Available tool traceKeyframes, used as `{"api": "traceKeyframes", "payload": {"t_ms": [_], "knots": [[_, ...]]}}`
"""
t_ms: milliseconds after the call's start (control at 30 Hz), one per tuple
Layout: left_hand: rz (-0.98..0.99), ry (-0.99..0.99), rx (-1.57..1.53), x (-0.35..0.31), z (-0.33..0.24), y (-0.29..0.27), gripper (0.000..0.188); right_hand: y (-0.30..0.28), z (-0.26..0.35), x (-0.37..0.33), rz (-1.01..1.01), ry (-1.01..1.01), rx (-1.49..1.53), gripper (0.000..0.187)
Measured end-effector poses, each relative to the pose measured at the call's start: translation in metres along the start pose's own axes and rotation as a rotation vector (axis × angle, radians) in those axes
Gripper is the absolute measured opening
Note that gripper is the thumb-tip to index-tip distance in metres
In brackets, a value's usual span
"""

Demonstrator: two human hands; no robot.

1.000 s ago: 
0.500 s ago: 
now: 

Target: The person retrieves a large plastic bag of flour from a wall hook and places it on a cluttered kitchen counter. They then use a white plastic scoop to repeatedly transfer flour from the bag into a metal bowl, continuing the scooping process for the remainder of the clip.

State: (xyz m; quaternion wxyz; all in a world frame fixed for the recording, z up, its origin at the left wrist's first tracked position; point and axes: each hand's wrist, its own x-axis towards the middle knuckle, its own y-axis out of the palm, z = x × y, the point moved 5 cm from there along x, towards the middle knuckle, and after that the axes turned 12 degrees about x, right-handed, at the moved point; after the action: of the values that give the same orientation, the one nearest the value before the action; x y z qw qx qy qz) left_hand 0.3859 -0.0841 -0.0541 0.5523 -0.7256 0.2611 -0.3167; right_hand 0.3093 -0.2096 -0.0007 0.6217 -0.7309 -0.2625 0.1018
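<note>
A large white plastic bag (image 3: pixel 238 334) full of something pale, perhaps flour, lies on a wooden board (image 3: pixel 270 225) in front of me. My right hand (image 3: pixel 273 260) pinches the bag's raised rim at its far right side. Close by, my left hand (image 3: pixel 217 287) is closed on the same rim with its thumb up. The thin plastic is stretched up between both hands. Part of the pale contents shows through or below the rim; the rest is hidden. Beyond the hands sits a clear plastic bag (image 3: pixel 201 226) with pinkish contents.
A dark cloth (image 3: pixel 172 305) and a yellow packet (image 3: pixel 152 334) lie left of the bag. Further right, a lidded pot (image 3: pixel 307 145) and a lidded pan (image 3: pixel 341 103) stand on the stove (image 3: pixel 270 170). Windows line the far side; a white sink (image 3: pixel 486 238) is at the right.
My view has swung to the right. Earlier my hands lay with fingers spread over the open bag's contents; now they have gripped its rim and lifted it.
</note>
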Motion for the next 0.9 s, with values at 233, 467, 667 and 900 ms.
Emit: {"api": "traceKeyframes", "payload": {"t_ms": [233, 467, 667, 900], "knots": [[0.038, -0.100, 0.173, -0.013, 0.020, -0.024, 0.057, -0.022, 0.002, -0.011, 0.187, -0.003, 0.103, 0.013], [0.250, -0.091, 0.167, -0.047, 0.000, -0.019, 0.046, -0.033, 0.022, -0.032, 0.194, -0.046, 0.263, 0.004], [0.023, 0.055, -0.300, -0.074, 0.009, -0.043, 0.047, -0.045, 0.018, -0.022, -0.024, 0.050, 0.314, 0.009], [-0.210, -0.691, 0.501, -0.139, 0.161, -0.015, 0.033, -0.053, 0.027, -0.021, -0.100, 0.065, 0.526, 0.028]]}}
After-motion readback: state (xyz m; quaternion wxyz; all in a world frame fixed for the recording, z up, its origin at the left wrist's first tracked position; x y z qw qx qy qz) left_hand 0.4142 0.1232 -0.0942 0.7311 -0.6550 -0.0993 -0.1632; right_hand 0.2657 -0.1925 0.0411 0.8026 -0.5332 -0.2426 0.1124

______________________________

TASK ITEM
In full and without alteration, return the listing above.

SOLUTION FOR THIS PROBLEM
Available tool traceKeyframes, used as `{"api": "traceKeyframes", "payload": {"t_ms": [_], "knots": [[_, ...]]}}`
"""
t_ms: milliseconds after the call's start (control at 30 Hz), one per tuple
Layout: left_hand: rz (-0.98..0.99), ry (-0.99..0.99), rx (-1.57..1.53), x (-0.35..0.31), z (-0.33..0.24), y (-0.29..0.27), gripper (0.000..0.188); right_hand: y (-0.30..0.28), z (-0.26..0.35), x (-0.37..0.33), rz (-1.01..1.01), ry (-1.01..1.01), rx (-1.49..1.53), gripper (0.000..0.187)
Measured end-effector poses, each relative to the pose measured at the call's start: translation in metres along the start pose's own axes and rotation as a rotation vector (axis × angle, radians) in those axes
Gripper is the absolute measured opening
Note that gripper is the thumb-tip to index-tip distance in metres
In brackets, a value's usual span
"""

Demonstrator: two human hands; no robot.

1.000 s ago: 
0.500 s ago: 
now: 

Target: The person retrieves a large plastic bag of flour from a wall hook and places it on a cluttered kitchen counter. They then use a white plastic scoop to repeatedly transfer flour from the bag into a metal bowl, continuing the scooping process for the remainder of the clip.

State: (xyz m; quaternion wxyz; all in a world frame fixed for the recording, z up, its origin at the left wrist's first tracked position; point and axes: each hand's wrist, its own x-axis towards the middle knuckle, its own y-axis out of the palm, z = x × y, the point moved 5 cm from there along x, towards the middle knuckle, and after that the axes turned 12 degrees about x, right-handed, at the moved point; after the action: of the values that give the same orientation, the one nearest the value before the action; x y z qw qx qy qz) left_hand 0.3859 -0.0841 -0.0541 0.5523 -0.7256 0.2611 -0.3167; right_hand 0.3093 -0.2096 -0.0007 0.6217 -0.7309 -0.2625 0.1018
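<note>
A large white plastic bag (image 3: pixel 238 334) full of something pale, perhaps flour, lies on a wooden board (image 3: pixel 270 225) in front of me. My right hand (image 3: pixel 273 260) pinches the bag's raised rim at its far right side. Close by, my left hand (image 3: pixel 217 287) is closed on the same rim with its thumb up. The thin plastic is stretched up between both hands. Part of the pale contents shows through or below the rim; the rest is hidden. Beyond the hands sits a clear plastic bag (image 3: pixel 201 226) with pinkish contents.
A dark cloth (image 3: pixel 172 305) and a yellow packet (image 3: pixel 152 334) lie left of the bag. Further right, a lidded pot (image 3: pixel 307 145) and a lidded pan (image 3: pixel 341 103) stand on the stove (image 3: pixel 270 170). Windows line the far side; a white sink (image 3: pixel 486 238) is at the right.
My view has swung to the right. Earlier my hands lay with fingers spread over the open bag's contents; now they have gripped its rim and lifted it.
</note>
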Motion for the next 0.9 s, with values at 233, 467, 667 and 900 ms.
Emit: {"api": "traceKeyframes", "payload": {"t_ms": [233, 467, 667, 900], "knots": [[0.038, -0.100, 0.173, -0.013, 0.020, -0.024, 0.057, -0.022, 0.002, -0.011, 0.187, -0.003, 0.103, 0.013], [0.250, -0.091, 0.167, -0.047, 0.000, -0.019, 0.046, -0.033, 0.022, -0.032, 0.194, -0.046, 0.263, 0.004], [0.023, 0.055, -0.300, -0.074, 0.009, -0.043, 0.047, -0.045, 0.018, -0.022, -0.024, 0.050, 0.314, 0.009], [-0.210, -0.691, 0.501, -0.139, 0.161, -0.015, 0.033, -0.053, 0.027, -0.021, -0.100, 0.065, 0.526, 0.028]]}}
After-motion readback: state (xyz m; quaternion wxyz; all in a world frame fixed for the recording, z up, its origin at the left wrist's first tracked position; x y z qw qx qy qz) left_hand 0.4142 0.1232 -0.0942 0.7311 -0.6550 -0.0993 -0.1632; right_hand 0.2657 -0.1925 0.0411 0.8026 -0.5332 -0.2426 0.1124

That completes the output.